The United States should join Britain, France and Germany, as well as perhaps Russia and China (both veto-casting U.N. Security Council members), in direct negotiations with Iran, using the model of the concurrent multilateral talks with North Korea. As it does with North Korea, the U.S. also should simultaneously engage in bilateral talks with Iran about security and financial issues of mutual concern.
It follows that the U.S. should be a signatory party to any quid pro quo arrangements in the event of a satisfactory resolution of the Iranian nuclear program and of regional security issues. At some point, such talks could lead to a regional agreement for a nuclear weapons-free zone in the Middle East — especially after the conclusion of an Israeli-Palestinian peace agreement — endorsed also by all the Arab states of the region. At this stage, however, it would be premature to inject that complicated issue into the negotiating process with Iran.

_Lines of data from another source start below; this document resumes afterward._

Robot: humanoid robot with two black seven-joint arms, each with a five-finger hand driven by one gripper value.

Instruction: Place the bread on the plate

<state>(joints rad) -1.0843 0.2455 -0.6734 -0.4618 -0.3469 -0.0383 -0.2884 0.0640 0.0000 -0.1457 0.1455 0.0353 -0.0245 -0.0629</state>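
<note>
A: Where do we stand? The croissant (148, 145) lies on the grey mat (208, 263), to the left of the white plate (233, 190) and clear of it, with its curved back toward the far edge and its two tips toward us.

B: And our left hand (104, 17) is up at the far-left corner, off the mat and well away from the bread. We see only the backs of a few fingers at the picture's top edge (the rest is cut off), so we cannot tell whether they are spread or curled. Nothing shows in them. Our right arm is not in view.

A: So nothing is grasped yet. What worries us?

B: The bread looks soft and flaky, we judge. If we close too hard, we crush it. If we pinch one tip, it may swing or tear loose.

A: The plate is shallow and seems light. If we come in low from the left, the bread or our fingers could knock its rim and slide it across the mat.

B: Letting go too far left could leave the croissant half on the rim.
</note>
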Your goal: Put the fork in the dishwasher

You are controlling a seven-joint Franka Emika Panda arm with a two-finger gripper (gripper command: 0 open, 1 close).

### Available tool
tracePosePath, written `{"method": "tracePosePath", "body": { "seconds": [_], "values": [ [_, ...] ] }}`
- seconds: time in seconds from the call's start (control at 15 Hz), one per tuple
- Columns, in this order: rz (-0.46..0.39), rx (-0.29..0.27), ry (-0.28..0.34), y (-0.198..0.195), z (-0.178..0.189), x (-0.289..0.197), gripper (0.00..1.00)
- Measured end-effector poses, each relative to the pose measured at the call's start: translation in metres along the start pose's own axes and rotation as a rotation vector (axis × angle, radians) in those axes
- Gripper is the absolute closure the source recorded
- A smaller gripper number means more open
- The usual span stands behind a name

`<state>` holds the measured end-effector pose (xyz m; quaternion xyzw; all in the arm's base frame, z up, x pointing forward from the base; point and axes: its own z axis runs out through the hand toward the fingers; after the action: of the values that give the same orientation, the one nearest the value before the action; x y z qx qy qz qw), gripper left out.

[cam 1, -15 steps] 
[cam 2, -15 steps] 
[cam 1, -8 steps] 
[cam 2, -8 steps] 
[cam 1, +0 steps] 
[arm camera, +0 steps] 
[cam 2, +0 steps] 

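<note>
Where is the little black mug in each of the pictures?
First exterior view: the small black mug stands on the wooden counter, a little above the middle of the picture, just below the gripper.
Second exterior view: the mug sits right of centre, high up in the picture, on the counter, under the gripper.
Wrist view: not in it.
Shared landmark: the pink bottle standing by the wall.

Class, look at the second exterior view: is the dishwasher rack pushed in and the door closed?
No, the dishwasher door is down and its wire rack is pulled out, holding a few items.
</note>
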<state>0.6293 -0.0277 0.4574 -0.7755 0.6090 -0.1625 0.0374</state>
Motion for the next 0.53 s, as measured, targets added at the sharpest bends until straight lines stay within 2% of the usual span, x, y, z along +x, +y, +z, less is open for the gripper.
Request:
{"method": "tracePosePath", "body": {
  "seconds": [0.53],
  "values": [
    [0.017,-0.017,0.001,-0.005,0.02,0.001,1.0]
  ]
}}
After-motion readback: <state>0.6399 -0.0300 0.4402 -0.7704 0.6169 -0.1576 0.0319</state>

For now, our choice is either to be stampeded into a reckless adventure profoundly damaging to long-term U.S. national interests or to become serious about giving negotiations with Iran a genuine chance. The mullahs were on the skids several years ago but were given a new burst of life by the intensifying confrontation with the United States. Our strategic goal, pursued by real negotiations and not by posturing, should be to separate Iranian nationalism from religious fundamentalism.
Treating Iran with respect and within a historical perspective would help to advance that objective. American policy should not be swayed by the current contrived atmosphere of urgency ominously reminiscent of what preceded the misguided intervention in Iraq.